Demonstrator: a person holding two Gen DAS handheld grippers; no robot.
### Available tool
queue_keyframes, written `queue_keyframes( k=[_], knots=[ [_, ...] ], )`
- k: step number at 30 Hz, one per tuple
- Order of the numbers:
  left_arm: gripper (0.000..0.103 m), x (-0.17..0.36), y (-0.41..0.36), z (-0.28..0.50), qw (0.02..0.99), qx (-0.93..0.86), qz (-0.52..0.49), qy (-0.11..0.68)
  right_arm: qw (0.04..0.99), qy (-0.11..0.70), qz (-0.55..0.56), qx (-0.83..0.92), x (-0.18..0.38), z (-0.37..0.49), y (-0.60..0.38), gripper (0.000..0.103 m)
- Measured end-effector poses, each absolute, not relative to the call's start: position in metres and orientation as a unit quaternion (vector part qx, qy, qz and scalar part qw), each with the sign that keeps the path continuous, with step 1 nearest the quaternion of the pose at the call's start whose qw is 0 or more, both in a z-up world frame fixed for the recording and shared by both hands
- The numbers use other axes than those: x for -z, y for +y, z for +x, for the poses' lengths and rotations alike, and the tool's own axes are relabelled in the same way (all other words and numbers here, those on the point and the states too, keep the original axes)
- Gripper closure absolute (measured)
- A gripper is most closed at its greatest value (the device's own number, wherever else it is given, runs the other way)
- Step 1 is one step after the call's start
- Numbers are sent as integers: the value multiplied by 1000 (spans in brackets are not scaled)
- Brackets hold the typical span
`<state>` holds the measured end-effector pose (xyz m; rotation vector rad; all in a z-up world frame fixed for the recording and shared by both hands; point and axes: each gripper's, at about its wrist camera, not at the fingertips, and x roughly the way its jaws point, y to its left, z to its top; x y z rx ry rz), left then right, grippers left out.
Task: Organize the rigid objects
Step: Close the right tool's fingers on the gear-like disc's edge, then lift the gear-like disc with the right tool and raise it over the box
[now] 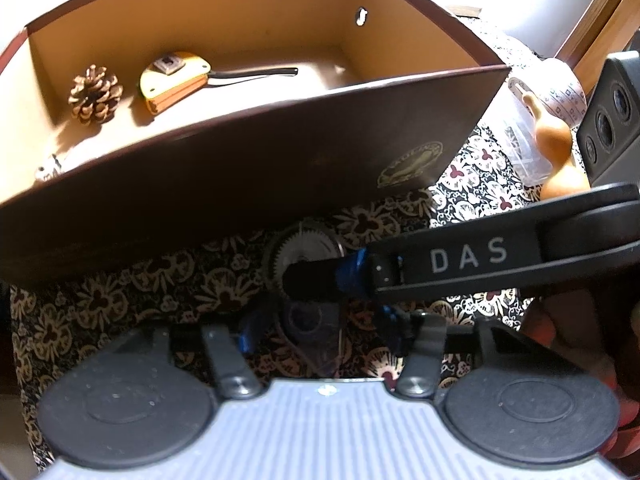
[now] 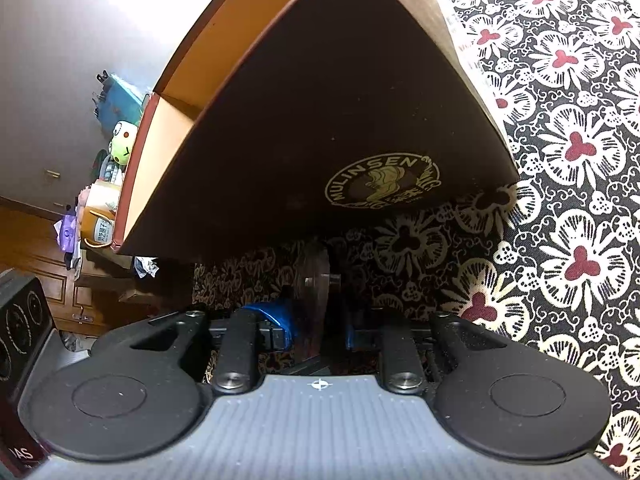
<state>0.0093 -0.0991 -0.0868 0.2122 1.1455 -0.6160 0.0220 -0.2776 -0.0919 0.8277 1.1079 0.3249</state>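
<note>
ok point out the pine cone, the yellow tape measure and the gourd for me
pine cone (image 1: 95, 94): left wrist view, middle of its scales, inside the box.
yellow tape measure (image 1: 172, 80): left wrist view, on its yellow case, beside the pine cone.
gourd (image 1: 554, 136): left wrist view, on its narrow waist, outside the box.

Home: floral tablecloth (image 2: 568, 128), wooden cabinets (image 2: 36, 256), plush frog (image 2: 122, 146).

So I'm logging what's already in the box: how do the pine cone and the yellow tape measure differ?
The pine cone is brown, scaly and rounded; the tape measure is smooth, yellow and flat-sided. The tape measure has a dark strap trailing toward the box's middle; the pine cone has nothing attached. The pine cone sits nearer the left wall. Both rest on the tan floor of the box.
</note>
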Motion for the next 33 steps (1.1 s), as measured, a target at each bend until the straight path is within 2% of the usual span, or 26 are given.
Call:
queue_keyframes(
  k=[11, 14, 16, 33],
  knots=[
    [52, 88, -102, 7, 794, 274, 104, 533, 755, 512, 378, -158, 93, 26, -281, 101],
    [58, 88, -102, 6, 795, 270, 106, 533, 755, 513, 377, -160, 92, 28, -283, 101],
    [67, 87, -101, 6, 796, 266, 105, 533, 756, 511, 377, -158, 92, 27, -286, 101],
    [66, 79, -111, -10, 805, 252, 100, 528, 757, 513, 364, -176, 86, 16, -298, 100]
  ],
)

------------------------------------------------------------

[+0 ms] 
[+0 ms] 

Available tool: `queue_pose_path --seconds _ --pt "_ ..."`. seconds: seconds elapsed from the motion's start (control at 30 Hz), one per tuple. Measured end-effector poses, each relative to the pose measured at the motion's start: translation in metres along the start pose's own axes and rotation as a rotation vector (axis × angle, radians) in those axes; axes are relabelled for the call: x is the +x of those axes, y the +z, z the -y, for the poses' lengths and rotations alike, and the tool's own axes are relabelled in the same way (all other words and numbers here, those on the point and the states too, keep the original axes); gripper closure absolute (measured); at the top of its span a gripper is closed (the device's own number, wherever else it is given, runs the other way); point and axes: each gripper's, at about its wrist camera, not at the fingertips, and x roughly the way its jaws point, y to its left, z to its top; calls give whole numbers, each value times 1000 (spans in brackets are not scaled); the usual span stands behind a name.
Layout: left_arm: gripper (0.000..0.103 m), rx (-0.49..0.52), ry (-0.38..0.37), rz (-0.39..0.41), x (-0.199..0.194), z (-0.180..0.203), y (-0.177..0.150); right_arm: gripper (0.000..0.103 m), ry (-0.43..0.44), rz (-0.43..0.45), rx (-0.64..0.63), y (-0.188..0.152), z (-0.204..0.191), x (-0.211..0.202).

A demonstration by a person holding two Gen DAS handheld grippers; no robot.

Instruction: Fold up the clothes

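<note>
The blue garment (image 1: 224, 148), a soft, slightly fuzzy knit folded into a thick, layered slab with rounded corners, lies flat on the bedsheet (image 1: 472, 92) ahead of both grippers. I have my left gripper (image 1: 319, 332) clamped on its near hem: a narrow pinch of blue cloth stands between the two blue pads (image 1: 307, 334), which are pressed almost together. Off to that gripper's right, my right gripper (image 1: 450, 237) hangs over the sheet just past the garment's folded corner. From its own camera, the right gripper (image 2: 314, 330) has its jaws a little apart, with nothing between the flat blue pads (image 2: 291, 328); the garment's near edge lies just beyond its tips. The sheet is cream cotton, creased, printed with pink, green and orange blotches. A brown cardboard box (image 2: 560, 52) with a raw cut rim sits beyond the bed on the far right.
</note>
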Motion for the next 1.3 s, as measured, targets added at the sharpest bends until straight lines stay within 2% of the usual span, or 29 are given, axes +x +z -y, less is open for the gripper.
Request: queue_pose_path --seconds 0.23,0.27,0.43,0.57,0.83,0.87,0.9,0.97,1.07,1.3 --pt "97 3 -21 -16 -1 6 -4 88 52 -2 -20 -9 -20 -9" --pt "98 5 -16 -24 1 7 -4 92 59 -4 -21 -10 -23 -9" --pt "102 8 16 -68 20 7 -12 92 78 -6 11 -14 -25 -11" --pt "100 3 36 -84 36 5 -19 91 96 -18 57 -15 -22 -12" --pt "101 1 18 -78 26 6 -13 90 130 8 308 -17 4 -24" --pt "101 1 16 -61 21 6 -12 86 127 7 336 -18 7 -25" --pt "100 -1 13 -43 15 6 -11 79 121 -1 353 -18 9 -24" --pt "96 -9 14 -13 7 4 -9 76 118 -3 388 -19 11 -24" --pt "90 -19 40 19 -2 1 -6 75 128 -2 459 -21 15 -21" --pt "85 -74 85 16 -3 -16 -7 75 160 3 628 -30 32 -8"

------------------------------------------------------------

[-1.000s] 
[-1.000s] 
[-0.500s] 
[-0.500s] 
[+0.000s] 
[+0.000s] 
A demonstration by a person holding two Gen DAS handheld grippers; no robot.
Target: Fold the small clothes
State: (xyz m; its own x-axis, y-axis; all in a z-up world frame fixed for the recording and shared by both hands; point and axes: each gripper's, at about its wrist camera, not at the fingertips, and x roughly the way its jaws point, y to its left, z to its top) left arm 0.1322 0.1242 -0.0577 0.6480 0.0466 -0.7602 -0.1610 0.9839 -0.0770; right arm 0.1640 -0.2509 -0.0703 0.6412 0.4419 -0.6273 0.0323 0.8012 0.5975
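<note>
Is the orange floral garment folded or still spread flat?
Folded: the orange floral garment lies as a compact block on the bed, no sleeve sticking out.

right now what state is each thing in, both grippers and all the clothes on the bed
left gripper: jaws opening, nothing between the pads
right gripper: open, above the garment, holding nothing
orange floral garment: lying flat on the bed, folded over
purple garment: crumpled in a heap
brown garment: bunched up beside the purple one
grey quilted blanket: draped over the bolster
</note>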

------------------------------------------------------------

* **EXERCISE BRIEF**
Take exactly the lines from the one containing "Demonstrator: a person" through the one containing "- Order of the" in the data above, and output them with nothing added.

* **ANSWER BOX**
Demonstrator: a person holding two Gen DAS handheld grippers; no robot.
### Available tool
queue_keyframes, written `queue_keyframes( k=[_], knots=[ [_, ...] ], )`
- k: step number at 30 Hz, one per tuple
- Order of the numbers:

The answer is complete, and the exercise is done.